(Required action): Write out, exactly and only, the lines that run from the top of the records to the line with "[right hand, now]". Include both ends; exclude pictures.

(Supplied material):
******

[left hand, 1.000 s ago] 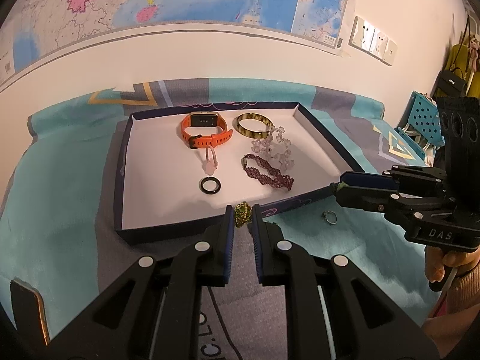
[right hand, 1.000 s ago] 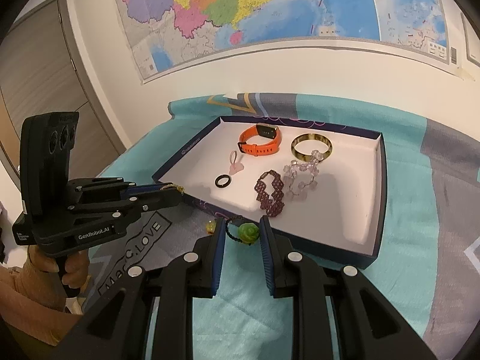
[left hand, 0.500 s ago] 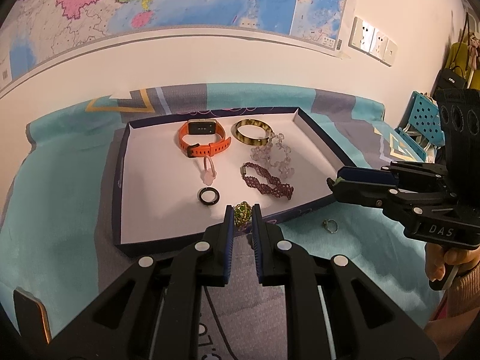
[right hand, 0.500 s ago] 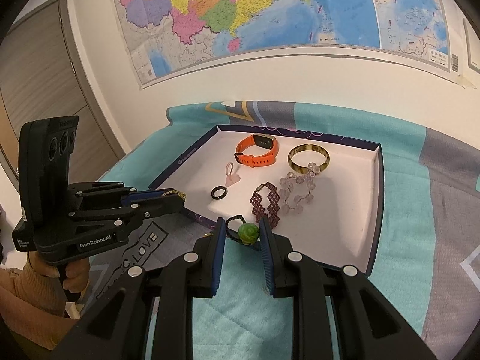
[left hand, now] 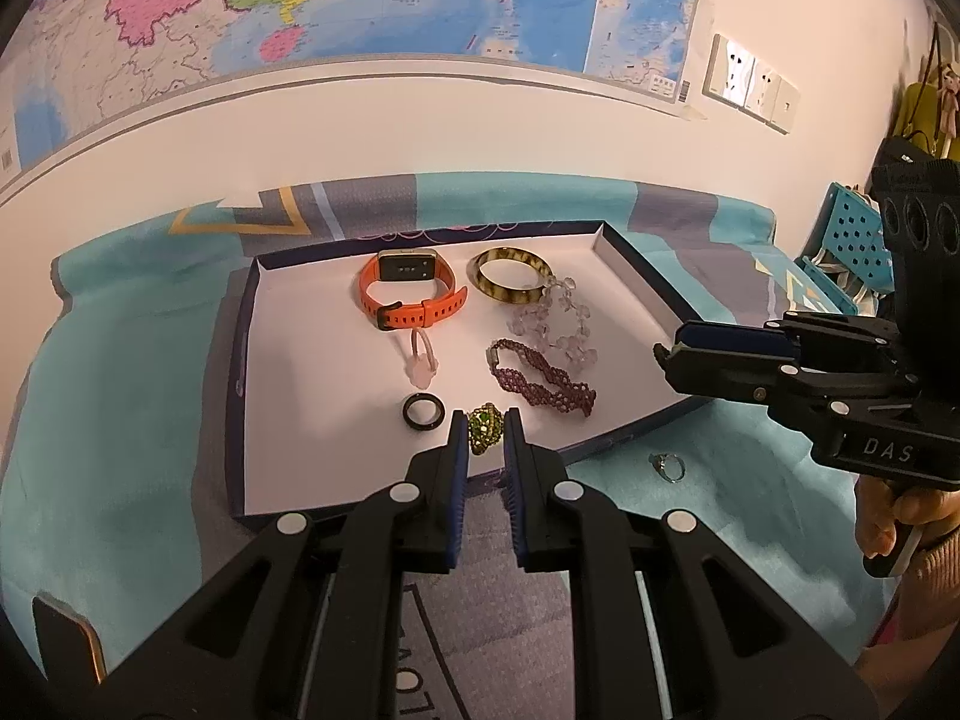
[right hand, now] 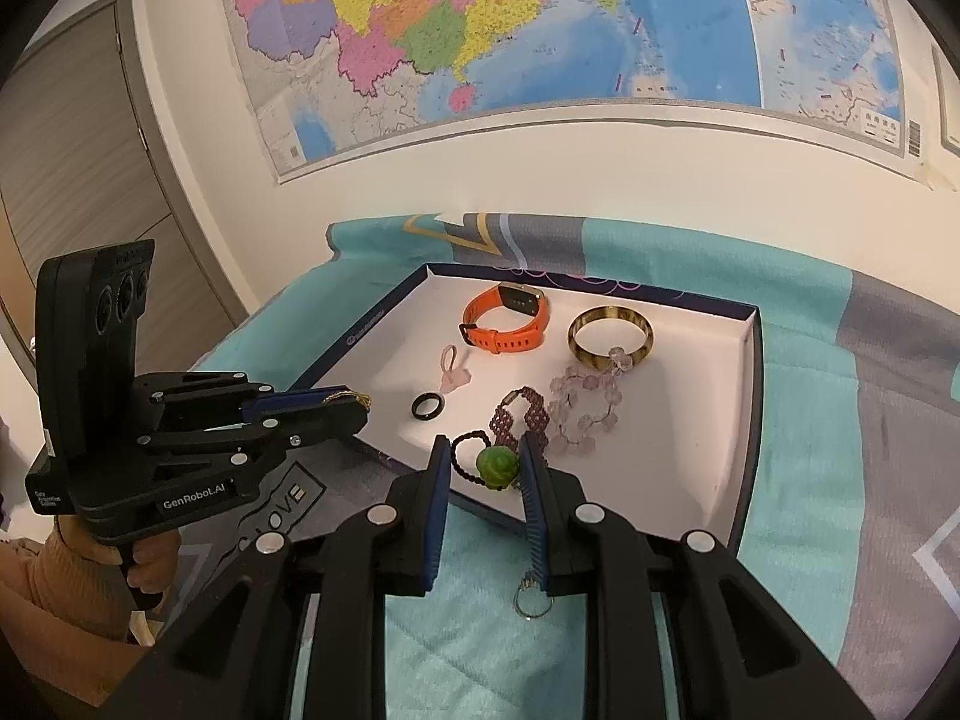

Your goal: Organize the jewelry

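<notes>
**Two claws loaded, tray just ahead**

Left claw (left hand: 486, 429): nearly closed, clamped on a green-and-gold beaded ornament (left hand: 483, 427), poised over the near edge of the white-lined tray (left hand: 636, 276). Just left of its tips, a black ring (left hand: 423, 411) on the tray floor. Beyond the tips, a pale pink charm (left hand: 422, 365), and farther still an orange watch (left hand: 408, 294) against the far wall. Ahead and to the right of the tips, a purple beaded bracelet (left hand: 543, 376), then a clear bead strand (left hand: 555, 324) touching a tortoiseshell bangle (left hand: 511, 282). Right of the claw, outside the tray, a small silver ring (left hand: 669, 467) on the teal and grey cloth (left hand: 120, 510).

Right claw (right hand: 481, 465): narrowly parted, pinching a green bead on a black cord loop (right hand: 497, 467), also at the tray's near rim (right hand: 735, 516). Close under its right finger, the same silver ring (right hand: 531, 597) on the cloth. Directly beyond the tips, the purple bracelet (right hand: 519, 417); left of that, the black ring (right hand: 427, 405) and pink charm (right hand: 453, 369); right of it, the clear beads (right hand: 585, 414) reaching up to the bangle (right hand: 609, 333). Orange watch (right hand: 507, 321) farthest off. Far left of this claw, the other claw's body, gripped by a hand (right hand: 147, 558) in an orange sleeve, a wisp of gold showing at its tips.
</notes>
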The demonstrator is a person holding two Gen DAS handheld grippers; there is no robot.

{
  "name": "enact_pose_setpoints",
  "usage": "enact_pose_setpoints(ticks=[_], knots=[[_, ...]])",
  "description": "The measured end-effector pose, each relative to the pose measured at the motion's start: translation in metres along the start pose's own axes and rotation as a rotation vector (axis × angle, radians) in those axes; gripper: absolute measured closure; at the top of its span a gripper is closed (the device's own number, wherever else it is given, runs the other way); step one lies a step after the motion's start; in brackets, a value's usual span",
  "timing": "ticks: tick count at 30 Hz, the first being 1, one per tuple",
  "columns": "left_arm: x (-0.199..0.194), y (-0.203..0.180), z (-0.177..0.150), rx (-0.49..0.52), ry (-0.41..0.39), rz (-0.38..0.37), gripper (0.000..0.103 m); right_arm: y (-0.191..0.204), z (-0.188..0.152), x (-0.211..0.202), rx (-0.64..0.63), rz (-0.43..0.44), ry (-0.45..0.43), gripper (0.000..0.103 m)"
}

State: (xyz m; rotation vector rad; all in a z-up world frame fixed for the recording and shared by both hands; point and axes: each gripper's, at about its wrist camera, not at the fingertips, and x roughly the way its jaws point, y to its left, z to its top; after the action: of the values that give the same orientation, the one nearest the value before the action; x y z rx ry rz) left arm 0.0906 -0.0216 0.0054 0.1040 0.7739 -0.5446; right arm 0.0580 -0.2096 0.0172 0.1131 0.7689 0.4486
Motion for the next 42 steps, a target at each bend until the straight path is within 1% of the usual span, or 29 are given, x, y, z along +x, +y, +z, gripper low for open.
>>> enact_pose_setpoints(ticks=[42], knots=[[0.021,0.001,0.006,0.003,0.018,0.011,0.091,-0.009,0.014,0.021,0.017,0.002,0.013,0.082]])
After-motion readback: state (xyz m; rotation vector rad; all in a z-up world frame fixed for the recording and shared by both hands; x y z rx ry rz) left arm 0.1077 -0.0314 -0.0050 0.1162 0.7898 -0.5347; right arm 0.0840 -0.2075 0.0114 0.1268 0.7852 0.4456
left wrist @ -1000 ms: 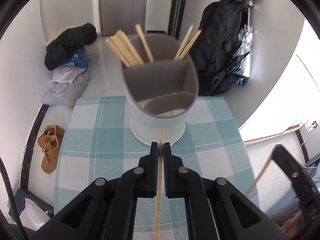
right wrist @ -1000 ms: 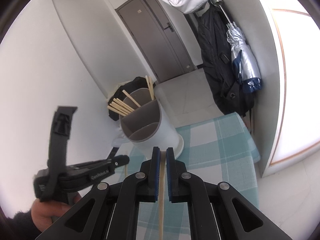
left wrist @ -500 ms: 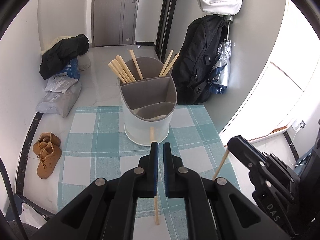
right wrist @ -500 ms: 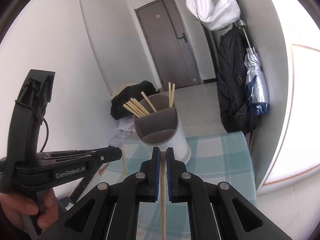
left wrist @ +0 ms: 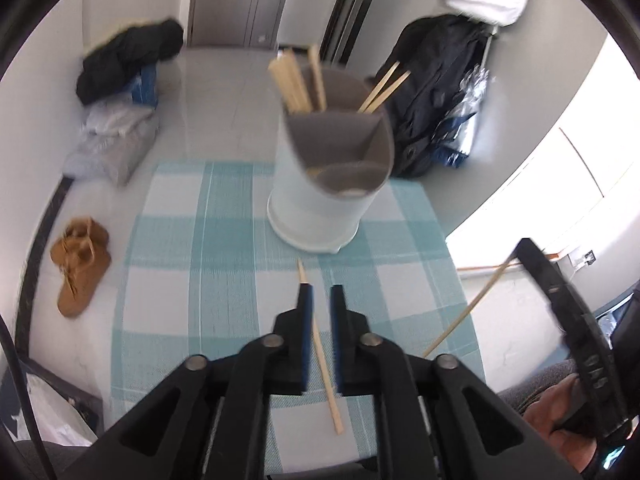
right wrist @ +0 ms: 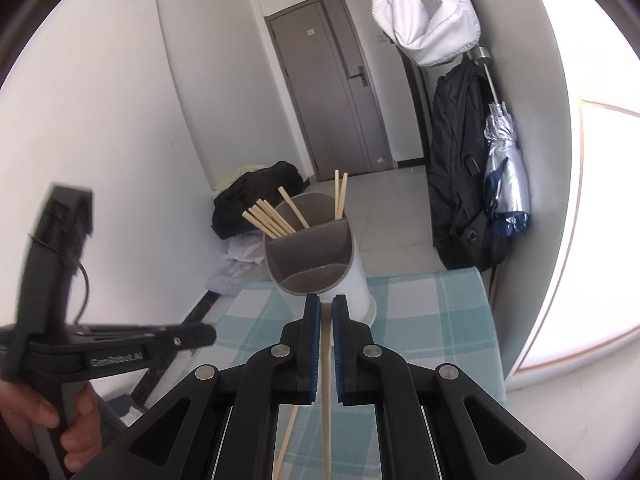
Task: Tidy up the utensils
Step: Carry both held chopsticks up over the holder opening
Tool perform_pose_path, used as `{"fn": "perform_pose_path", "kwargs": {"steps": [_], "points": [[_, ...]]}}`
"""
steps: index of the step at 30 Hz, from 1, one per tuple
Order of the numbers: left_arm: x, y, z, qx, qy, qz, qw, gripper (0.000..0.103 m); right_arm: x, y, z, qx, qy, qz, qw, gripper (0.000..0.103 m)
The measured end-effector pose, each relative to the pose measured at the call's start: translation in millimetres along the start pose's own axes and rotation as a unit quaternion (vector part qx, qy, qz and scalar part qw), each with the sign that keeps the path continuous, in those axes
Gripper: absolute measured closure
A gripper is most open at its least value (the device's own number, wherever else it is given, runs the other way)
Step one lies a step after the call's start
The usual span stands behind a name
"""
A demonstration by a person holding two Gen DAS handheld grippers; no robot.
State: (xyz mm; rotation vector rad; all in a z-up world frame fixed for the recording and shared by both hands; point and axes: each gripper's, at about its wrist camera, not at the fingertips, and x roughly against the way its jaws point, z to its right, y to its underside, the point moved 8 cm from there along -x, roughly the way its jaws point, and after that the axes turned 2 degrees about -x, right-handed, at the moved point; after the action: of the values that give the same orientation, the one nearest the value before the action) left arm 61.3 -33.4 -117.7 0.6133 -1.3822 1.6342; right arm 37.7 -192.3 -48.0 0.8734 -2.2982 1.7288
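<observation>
Between the parted jaws of the left gripper (left wrist: pixel 321 289), which have just been opening, a chopstick (left wrist: pixel 326 364) lies loose on the tablecloth (left wrist: pixel 180 280). Right gripper (right wrist: pixel 326 300) pinches a second chopstick (right wrist: pixel 327 408).

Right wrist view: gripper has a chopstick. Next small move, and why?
Probably lift the right gripper forward over the utensil holder, toward its rear compartments: its jaws are clamped on a chopstick, the holder stands straight ahead, and the stored chopsticks stand there.
</observation>
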Motion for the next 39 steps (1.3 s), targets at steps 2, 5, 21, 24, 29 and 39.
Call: {"fn": "perform_pose_path", "kwargs": {"steps": [2, 5, 21, 24, 29, 39], "points": [[-16, 5, -8, 0.009, -0.007, -0.022, 0.9997, 0.062, -1, 0, 6, -0.014, -0.002, -0.002, 1.0, 0.098], [-39, 7, -12, -0.004, -0.028, -0.023, 0.9993, 0.053, -2, 0, 14, -0.027, -0.005, -0.004, 1.0, 0.098], [-131, -2, -12, -0.03, -0.135, -0.08, 0.9872, 0.043, -3, -2, 64, -0.095, -0.007, -0.009, 0.995, 0.098], [-125, 1, -13, -0.018, -0.134, -0.069, 0.9883, 0.053, -3, -4, 66, -0.101, -0.011, -0.009, 0.995, 0.098], [-120, 8, 3, -0.033, -0.122, -0.078, 0.9889, 0.101, -4, -6, 62, -0.101, -0.019, -0.007, 0.995, 0.098], [-54, -3, 11, -0.009, -0.048, 0.011, 0.9987, 0.102, 2, -3, 48, -0.076, -0.016, 0.001, 0.997, 0.098]]}}
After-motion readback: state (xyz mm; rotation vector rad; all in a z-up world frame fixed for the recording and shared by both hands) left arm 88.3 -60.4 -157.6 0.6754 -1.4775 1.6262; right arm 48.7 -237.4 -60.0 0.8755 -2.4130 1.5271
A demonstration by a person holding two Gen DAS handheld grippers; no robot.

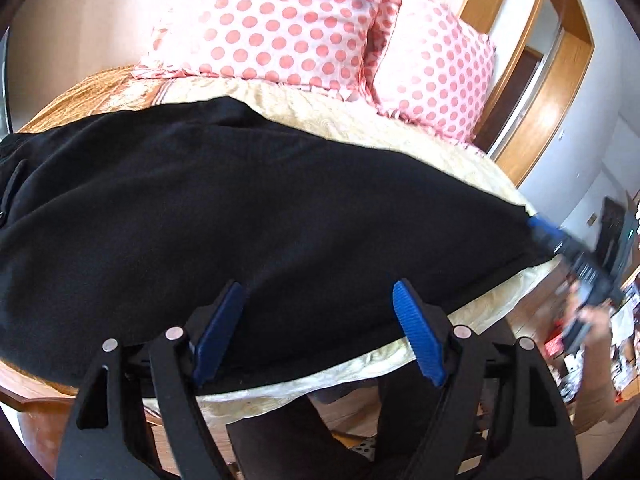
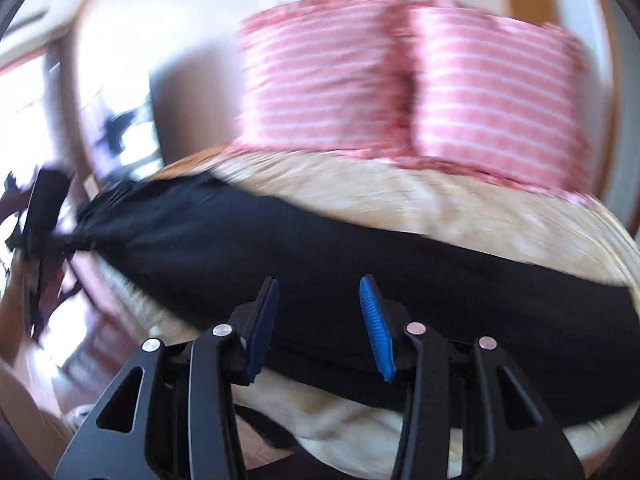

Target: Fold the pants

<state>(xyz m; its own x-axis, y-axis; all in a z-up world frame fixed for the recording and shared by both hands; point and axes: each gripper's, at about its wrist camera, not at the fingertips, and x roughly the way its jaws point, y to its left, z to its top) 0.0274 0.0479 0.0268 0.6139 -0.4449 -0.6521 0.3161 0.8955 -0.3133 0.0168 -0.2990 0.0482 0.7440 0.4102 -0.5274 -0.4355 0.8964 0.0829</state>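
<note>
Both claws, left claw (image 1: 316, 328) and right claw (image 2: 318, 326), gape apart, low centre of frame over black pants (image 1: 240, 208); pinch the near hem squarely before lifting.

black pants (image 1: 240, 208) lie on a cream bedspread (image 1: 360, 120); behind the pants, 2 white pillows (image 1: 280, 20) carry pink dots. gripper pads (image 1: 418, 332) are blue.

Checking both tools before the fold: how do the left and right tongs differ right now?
The left tongs gape wider than the right tongs. The left view is sharp, suggesting stillness; the right view is smeared by motion. Both are open, holding nothing, blue pads poised over the near edge of the black pants spread on the bed.
</note>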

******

(The answer):
[left hand, 1.000 s ago] 
[right hand, 1.000 s ago] 
[left hand, 0.500 s ago] 
[right hand, 0.500 s ago] 
[left hand, now] 
[right hand, now] 

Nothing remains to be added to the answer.